By Rich Pollack
If Delray Beach were to create a dog beach, what’s to stop dogs from digging up sea turtle nests?
What would the city do if a dog owner failed to clean up after his or her pet?
And what could be done to make sure that others on the beach without dogs don’t find themselves face to face with a growling German shepherd?
All of these questions surfaced last month during a meeting hosted by Delray Beach’s Parks and Recreation Director Suzanne Davis, who is continuing to seek feedback from residents before bringing recommendations regarding a dog beach to the Delray Beach City Commission.
“We want to be sure we look at all the reasons people are for a dog beach and all the reasons people are against it,” Davis said.
The meeting, the second of three designed to seek input from the community, gave people with concerns about the impact of a dog beach the chance to raise questions and at the same time it allowed those in favor of the idea to make suggestions that would address some of the issues.

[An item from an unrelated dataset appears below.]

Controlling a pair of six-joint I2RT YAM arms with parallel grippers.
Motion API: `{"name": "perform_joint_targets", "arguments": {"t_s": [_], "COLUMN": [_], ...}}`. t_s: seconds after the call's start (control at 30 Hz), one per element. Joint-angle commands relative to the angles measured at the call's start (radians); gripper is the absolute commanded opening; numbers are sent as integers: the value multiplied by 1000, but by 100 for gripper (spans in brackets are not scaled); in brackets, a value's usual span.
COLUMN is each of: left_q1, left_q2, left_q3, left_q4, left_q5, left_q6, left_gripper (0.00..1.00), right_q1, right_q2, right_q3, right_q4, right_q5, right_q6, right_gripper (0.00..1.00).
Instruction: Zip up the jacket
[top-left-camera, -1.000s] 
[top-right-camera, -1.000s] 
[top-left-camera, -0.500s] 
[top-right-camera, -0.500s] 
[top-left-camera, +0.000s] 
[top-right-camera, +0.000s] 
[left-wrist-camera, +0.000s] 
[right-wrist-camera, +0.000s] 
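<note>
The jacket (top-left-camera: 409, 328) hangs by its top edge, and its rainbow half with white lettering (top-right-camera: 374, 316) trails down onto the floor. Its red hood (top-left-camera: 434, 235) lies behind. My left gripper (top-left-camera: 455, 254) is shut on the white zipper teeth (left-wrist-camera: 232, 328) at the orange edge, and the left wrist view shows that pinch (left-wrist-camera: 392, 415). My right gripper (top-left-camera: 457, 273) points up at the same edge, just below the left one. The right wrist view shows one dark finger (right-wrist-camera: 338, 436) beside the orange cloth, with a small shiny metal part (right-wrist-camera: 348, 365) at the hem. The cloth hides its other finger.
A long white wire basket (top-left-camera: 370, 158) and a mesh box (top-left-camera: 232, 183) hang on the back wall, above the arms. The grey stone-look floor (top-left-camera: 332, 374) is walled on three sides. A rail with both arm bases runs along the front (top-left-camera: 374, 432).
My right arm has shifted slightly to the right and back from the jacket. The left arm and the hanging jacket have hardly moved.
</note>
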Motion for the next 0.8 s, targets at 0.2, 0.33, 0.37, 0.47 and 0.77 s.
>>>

Davis told residents that after gathering information from other communities with successful dog beaches, listening to residents and studying the results of an online survey, her department would make a series of proposals to City Manager Donald Cooper, who could then bring them to the City Commission.
She said her department is exploring one alternative for a separated dog beach at either or both recreation areas at the north and south ends of the public beach.
Currently, city ordinances prohibit dogs on the city’s public beach.
Many of the questions raised at the Delray Beach meeting were similar to those raised more than a year and a half ago before Boca Raton opened its dog beach.
Since then, Boca Raton has found few of the issues have surfaced.
“It’s going extremely well,” said Boca Raton Parks and Recreation Director Mickey Gomez. “There are times when there will be 60 dogs out there and there are people who go just to watch the dogs play.”
Gomez said the city has issued more than 1,200 dog beach permits, most of those going to city residents who pay $30 as opposed to non-residents who pay more.
Park rangers at either end of the dog beach, situated between lifeguard towers 18 and 20, check to make sure people have permits to use the dog beach, which is only open Friday, Saturday and Sunday mornings and evenings.
He said the city has found that most dog owners clean up after their pets but added that the city has a maintenance crew follow up after the dog beach closes.
“If we’ve had five incidents of crews having to clean up after dogs that would be a lot,” Gomez said.
Before opening the dog beach, Boca Raton checked with turtle experts at Gumbo Limbo Nature Center who said that raccoons and other animals were more likely than dogs to disturb turtle nests. Gomez said there hasn’t been a problem with dogs on the beach disturbing turtle nests.
In Delray Beach, Davis said she is planning to host one more meeting before coming up with recommendations to present to city leaders.